How Do I Calculate My Due Date? LMP, IVF, and More

Your due date is calculated by adding 280 days (40 weeks) to the first day of your last menstrual period. That’s the standard method, and it’s what most online calculators and doctors’ offices use as a starting point. But the math shifts depending on your cycle length, whether you know your conception date, and what an ultrasound shows.

The Standard Formula: Naegele’s Rule

The most common way to estimate a due date is a three-step formula called Naegele’s Rule, outlined by Johns Hopkins Medicine:

  • Start with the first day of your last menstrual period (LMP).
  • Count back three calendar months.
  • Add one year and seven days.

So if your last period started on March 10, you’d count back to December 10, then add a year and seven days, giving you a due date of December 17. This formula assumes a 28-day menstrual cycle and that ovulation happened on day 14. If that matches your body, the estimate is fairly reliable. If your cycles are longer or shorter, you’ll need to adjust.

Adjusting for Irregular or Longer Cycles

Naegele’s Rule bakes in the assumption that you ovulated 14 days after your period started. But if your cycle is 35 days, you likely ovulated around day 21, not day 14. That seven-day difference means your due date would be about a week later than the standard formula suggests.

The adjustment is straightforward: take the difference between your actual cycle length and 28 days, then add that number to your Naegele’s Rule result. A 32-day cycle adds 4 days. A 24-day cycle subtracts 4 days. This only works if your cycles are reasonably consistent. If your period is unpredictable from month to month, the LMP-based calculation becomes much less accurate, and ultrasound dating becomes more important.

Calculating From a Known Conception Date

If you know the exact date of conception, the math is simpler: add 266 days to that date. That’s 38 weeks, which is the actual length of fetal development from fertilization to delivery. The reason the LMP method uses 280 days (40 weeks) instead is that it counts two extra weeks before conception, back to when your period started.

Most people don’t know their precise conception date, which is why the LMP method is the default. But if you were tracking ovulation with tests or temperature charting and had a narrow window of intercourse, the conception-based method can be more precise.

Due Date Calculation for IVF

IVF pregnancies have the advantage of a known timeline. The calculation works backward from the embryo transfer date. First, subtract the embryo’s age at transfer: 3 days for a cleavage-stage embryo, or 5 to 6 days for a blastocyst. That gives you the equivalent conception date. Then add 266 days to get the due date.

For example, if you had a day-5 blastocyst transferred on June 20, your conception date equivalent would be June 15. Adding 266 days puts your due date around March 8. This method is considered highly accurate because there’s no guesswork about when fertilization happened.

How Ultrasound Changes the Estimate

Regardless of how you calculate your due date at home, your doctor will likely adjust it based on an ultrasound. The American College of Obstetricians and Gynecologists considers first-trimester ultrasound the most accurate method for establishing a due date. Early in pregnancy, embryos grow at nearly identical rates, so measuring the embryo’s size gives a reliable estimate of gestational age.

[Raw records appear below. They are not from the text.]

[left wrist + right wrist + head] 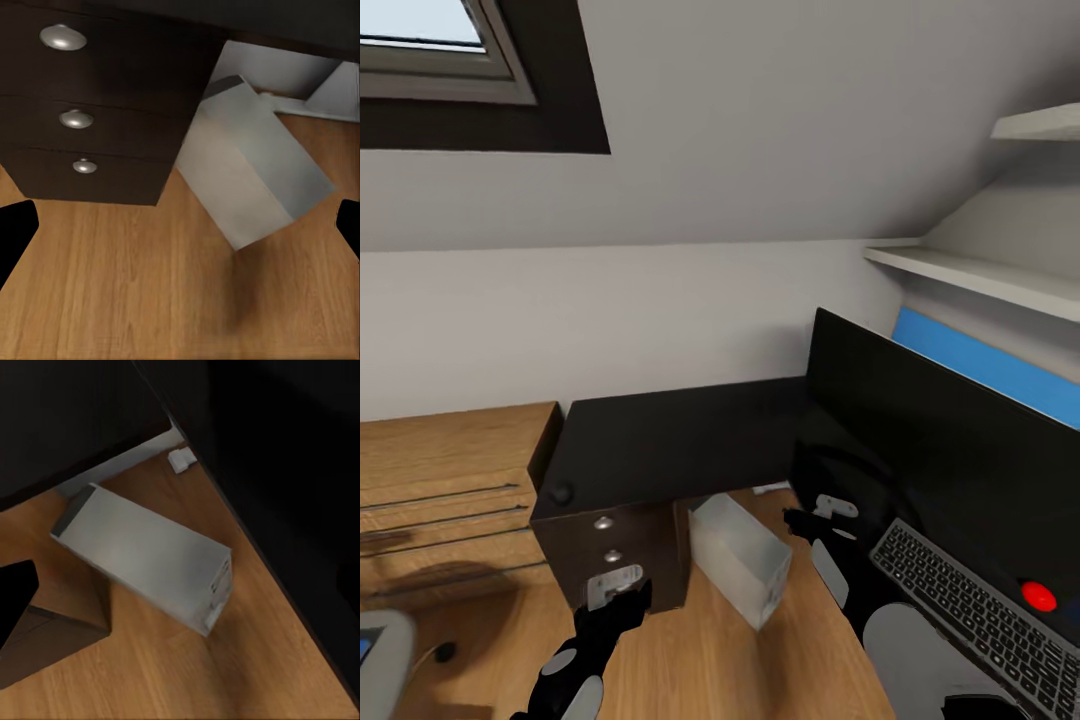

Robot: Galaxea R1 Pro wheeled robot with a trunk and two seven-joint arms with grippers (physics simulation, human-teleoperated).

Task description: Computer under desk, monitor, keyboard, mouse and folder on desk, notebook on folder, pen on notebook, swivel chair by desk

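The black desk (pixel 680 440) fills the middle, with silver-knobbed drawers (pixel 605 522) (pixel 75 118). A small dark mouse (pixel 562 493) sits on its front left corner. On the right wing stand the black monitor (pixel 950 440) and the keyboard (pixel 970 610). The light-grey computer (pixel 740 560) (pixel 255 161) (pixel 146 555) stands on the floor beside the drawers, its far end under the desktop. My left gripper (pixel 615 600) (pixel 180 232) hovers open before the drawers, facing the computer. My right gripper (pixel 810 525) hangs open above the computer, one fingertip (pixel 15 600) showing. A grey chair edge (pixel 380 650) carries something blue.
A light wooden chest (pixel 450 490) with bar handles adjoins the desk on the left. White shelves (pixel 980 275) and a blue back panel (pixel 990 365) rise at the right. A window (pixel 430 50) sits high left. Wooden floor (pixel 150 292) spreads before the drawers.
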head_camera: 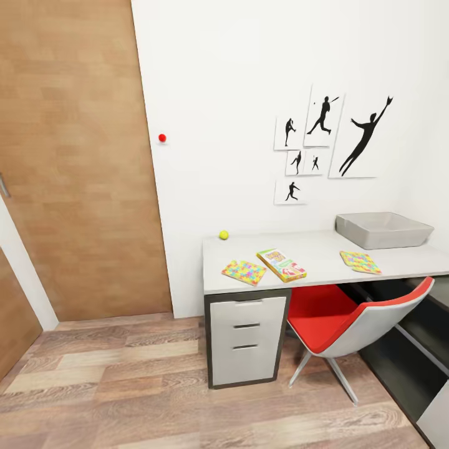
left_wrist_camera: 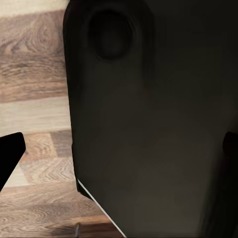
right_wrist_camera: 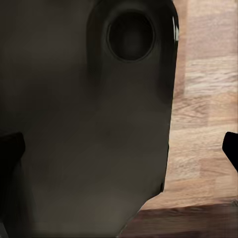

If the ultrasound date and your LMP-based date are close, your original estimate usually stands. But if there’s a meaningful gap, the ultrasound wins. The thresholds for when doctors revise the due date depend on timing: earlier ultrasounds are more accurate, and discrepancies of more than a few days in the first trimester are enough to trigger a change. After about 22 weeks, ultrasound measurements become less precise because babies start growing at different rates, and dating from that point is considered suboptimal.

This is why the recommended window for a dating ultrasound is 18 to 22 weeks if you haven’t had an earlier scan. That window balances accurate dating with a detailed look at fetal anatomy.

Why Due Dates Are Estimates

Only about 4% of babies arrive on their exact due date. Pregnancy length varies naturally from person to person. Women who have given birth before tend to deliver about 3 days earlier than first-time mothers. Maternal age plays a role too: both younger and older women tend to have slightly shorter pregnancies compared to those in the middle range.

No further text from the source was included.